» **The data**
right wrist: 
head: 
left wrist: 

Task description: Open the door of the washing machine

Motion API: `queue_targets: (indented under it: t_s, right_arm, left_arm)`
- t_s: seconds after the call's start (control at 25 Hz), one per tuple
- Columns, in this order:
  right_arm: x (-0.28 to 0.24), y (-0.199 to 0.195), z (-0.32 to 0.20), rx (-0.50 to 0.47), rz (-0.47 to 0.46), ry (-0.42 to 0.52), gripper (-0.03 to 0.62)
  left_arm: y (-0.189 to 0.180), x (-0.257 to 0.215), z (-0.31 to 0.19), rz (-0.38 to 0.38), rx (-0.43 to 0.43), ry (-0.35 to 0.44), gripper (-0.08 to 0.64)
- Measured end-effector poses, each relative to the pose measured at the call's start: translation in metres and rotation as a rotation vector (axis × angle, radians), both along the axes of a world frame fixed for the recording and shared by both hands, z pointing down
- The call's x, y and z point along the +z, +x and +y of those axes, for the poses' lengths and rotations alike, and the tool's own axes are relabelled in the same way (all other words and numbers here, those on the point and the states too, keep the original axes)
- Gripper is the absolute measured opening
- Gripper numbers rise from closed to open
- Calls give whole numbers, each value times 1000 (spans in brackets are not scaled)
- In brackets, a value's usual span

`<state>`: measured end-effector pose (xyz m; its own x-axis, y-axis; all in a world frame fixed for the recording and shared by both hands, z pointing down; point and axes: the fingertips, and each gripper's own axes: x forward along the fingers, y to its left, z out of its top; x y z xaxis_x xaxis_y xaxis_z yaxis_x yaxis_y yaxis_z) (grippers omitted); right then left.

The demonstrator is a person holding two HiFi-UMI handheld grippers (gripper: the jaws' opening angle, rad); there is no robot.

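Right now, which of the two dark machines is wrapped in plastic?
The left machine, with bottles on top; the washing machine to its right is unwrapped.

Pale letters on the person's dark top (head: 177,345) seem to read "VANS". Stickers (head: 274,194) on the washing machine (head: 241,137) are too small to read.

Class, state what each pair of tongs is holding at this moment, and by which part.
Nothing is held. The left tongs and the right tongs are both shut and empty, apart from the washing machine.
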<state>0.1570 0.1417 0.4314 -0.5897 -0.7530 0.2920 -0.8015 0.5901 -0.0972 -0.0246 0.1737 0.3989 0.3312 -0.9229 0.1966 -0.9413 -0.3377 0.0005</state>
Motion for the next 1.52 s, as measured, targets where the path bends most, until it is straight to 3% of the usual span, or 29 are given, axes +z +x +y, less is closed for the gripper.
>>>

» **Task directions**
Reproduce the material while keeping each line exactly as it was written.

» **Your solution**
right wrist: 
head: 
left wrist: 

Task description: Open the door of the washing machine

Motion API: `queue_targets: (indented under it: t_s, right_arm, left_arm)`
- t_s: seconds after the call's start (control at 25 Hz), one per tuple
- Columns, in this order:
  right_arm: x (-0.28 to 0.24), y (-0.199 to 0.195), z (-0.32 to 0.20), rx (-0.50 to 0.47), rz (-0.47 to 0.46), ry (-0.42 to 0.52), gripper (-0.03 to 0.62)
  left_arm: y (-0.189 to 0.180), x (-0.257 to 0.215), z (-0.31 to 0.19), rz (-0.38 to 0.38), rx (-0.43 to 0.43), ry (-0.35 to 0.44), gripper (-0.08 to 0.64)
- Measured end-effector poses, each relative to the pose measured at the call's start: translation in metres and rotation as a rotation vector (axis × angle, radians), both along the axes of a world frame fixed for the recording and shared by both hands, z pointing down
- The call's x, y and z point along the +z, +x and +y of those axes, for the poses' lengths and rotations alike, and the tool's own axes are relabelled in the same way (all other words and numbers here, those on the point and the states too, keep the original axes)
- Gripper is the absolute measured opening
- Gripper numbers rise from closed to open
- Calls give whole numbers, each value times 1000 (spans in brackets are not scaled)
- In brackets, a value's usual span

`<state>`: measured end-effector pose (xyz m; its own x-axis, y-axis; all in a world frame fixed for the recording and shared by both hands, z pointing down; point and axes: the fingertips, and each gripper's own axes: x forward along the fingers, y to its left, z out of its top; x y z xaxis_x xaxis_y xaxis_z yaxis_x yaxis_y yaxis_z) (grippers omitted); right then left.

The demonstrator is a person holding two HiFi-UMI handheld grippers (gripper: the jaws' opening angle, rad); there is no robot.

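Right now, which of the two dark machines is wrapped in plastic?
The left machine, with bottles on top; the washing machine to its right is unwrapped.

Pale letters on the person's dark top (head: 177,345) seem to read "VANS". Stickers (head: 274,194) on the washing machine (head: 241,137) are too small to read.

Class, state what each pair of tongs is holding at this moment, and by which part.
Nothing is held. The left tongs and the right tongs are both shut and empty, apart from the washing machine.
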<state>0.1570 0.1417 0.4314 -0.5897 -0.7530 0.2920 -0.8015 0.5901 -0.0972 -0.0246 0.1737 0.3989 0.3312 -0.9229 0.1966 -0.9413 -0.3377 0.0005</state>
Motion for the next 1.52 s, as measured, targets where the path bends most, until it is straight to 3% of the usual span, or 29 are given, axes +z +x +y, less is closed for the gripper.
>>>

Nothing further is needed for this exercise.